S駅を発車すると造船所に続いて製鉄所となった。厚板、薄板、レールという具合に並んでいるそうである。構内用の鉄道も見えた。速度計は120キロまで行ってしばらく走り、Y駅に滑り込んだ。ここはホーム二本で列車の追い越しが可能だが、ほとんど行われていないそうである。ここも製鉄所への通勤のために頭上に通路が設けられていた。左には製鉄所の事務棟や体育館が見えた。
Y駅を出ると左には二基の溶鉱炉が聳え立った。
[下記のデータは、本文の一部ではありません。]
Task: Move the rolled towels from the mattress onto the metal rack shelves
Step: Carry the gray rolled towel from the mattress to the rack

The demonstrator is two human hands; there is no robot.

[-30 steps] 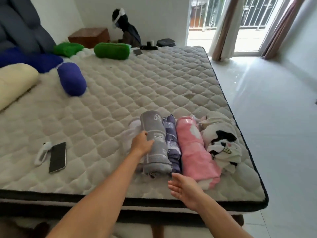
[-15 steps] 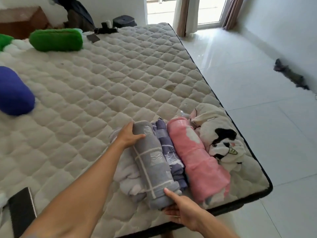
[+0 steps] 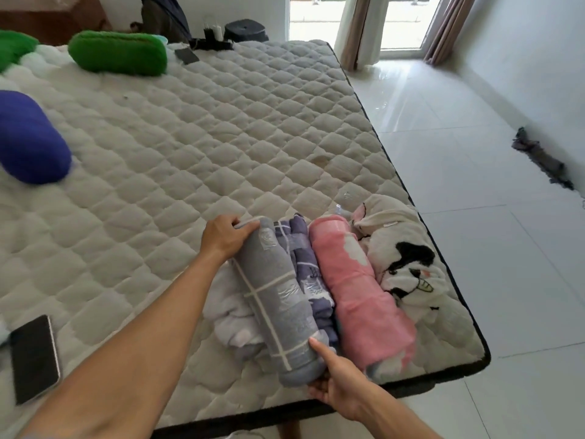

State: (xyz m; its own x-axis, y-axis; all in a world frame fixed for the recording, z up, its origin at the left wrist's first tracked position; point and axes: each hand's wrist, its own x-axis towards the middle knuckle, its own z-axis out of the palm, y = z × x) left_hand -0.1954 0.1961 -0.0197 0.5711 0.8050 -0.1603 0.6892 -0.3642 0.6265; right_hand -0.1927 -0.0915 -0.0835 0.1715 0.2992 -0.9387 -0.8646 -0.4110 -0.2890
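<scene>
Since the earlier frame, both hands had closed further round the grey rolled towel (image 3: 275, 299). The left hand (image 3: 226, 237) gripped its far end, fingers curled over it. The right hand (image 3: 335, 380) held its near end, thumb on top and fingers beneath. This towel lay on the mattress (image 3: 196, 147) near its front corner, touching the purple rolled towel (image 3: 308, 277), beside the pink rolled towel (image 3: 357, 289).

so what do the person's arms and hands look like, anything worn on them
Both forearms are bare as far as the picture shows: no sleeves, gloves, watch or bracelets in view. The left hand and right hand show no rings on the parts visible. Fingernails look short and unpainted. Some of the fingers are hidden behind cloth, so those cannot be checked.
</scene>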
三十年くらい前まではさらに二基かあったが、撤去されたそうである。貨物線がさらに増えて、陸橋で見た石炭貨物列車が止まっていた。このあたりに製鉄所内と出入りする引き込み線があるということだった。白い円錐の山が二つ、これは石灰石で、溶鉱炉に入れて不純物を抜く役割だった。そして黒い無数の円錐形の山は石炭と鉄鉱石、石炭は国内だが、鉄鉱石は800キロ離れたN国の高山から船で運ばれているそうである。